The game begins at noon Sunday on Fox Soccer Channel.

By BARRY WILNER
AP Sports Writer

This was the perfect Gold Cup for an outsider to steal. Honduras, perhaps. Or Canada.

Instead, Sunday’s final at the Meadowlands will have that familiar if not comfortable look
when the United States and Mexico, by far the most dominant nations in CONCACAF, meet for the title.

Neither country sent its best team to the biennial event, with the United States fielding
something of a JV squad with players unproven on the international scene. Those players, particularly Rolling Hills Estates’ Robbie Rogers, as well as Stuart Holden, Kyle Beckerman and Riverside’s Chad Marshall, have performed well on the regional stage after the big boys lost in the Confederations Cup final to Brazil earlier this summer.

Mexico is missing some key players, too, and it has been struggling in World Cup qualifying, sitting fourth behind leader Costa Rica, the Americans and Hondurans. Yet Mexico survived a difficult round-robin in the Gold Cup, beat Costa Rica on penalty kicks in the semifinal, and has every reason to believe it can walk off with the trophy for the fifth time in its sixth trip to the finals.

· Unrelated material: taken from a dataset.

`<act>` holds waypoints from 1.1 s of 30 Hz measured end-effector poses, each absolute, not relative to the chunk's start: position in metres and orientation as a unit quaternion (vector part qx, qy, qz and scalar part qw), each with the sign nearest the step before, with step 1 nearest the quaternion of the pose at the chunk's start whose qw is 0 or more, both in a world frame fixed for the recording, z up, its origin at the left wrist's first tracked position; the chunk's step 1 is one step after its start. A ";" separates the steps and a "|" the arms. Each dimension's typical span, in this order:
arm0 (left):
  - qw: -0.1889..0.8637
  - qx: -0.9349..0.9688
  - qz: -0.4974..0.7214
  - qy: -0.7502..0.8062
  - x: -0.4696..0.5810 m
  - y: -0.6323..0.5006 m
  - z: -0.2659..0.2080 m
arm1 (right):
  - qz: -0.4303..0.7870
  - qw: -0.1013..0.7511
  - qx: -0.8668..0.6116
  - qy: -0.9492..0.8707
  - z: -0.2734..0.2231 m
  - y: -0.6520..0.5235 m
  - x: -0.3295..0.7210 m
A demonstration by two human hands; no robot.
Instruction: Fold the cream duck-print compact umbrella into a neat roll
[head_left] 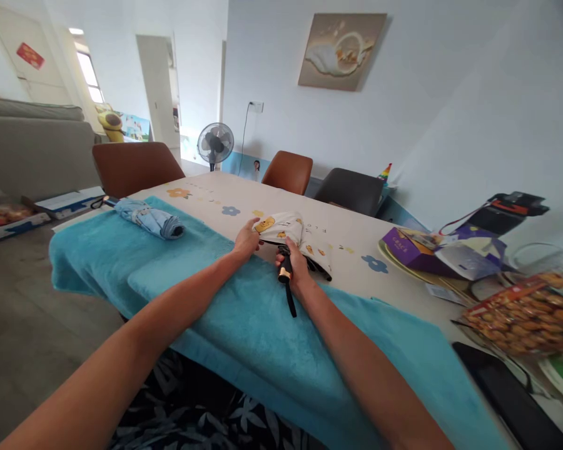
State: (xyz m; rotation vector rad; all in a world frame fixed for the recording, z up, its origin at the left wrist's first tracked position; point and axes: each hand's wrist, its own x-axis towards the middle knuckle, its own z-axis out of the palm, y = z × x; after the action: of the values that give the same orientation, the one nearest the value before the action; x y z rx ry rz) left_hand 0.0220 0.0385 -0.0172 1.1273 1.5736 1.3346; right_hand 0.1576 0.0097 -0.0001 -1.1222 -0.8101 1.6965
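A white folding umbrella (291, 228) with yellow cartoon figures lies loosely gathered across the far edge of the blue towel. My right hand (296, 267) is wrapped round its black handle, which has a gold band and a hanging black wrist strap. On the left of the canopy, my left hand (248, 240) pinches the fabric edge between thumb and fingers. Farther left on the towel rests a rolled light-blue umbrella (150, 219), its handle end pointing left. Both hands are close together over the towel (206, 287).
The patterned table (216, 187) stretches away ahead. At right sit a purple box (415, 250), a bag of nuts (528, 312) and a black phone (511, 394). Chairs (288, 172) stand along the far side, with a fan (216, 142) behind.
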 end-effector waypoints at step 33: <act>0.311 0.469 0.562 0.606 0.059 0.008 -0.006 | 0.609 0.521 -0.463 -0.380 0.018 -0.021 0.188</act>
State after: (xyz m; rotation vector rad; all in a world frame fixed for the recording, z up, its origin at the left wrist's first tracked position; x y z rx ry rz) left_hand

“The United States is always a very difficult opponent and it will be a challenge for us,”
said Guillermo Ochoa, whose penalty-kick save was the difference against Costa Rica. “But we played well (in the semifinals) and it gives us a lot of confidence for the final.”

Ochoa was a backup when the Americans beat the Mexicans for the 2007 Gold Cup.

With Mexico in dire straits in World Cup qualifying, and facing an Aug. 12 home match against the U.S. team –with all of its top players — Ochoa could do some positive for his career and his nation’s chances to make the South Africa 2010 field by beating the hosts.

But winning in the United States has been impossible for El Tri this decade: the Americans are 9-0-2, with some of the games getting downright nasty. Of course, U.S.-Mexico is as heated a soccer rivalry as you’ll find in CONCACAF.

“We need to be looking at this final, not the other match,” Mexico coach Javier Aguirre
said.

Still, a win Sunday, even with a vastly different lineup than each side will field at Azteca
next month, would be huge for El Tri.

“I don’t think it sets a tone,” U.S. forward Brian Ching said.

Ching is a rare veteran of international play on this U.S. squad, and wore the captain’s band in the semifinal. “But on a personal level, we’ve done well against them in the U.S. and you don’t want to be the team that lets them win at home.”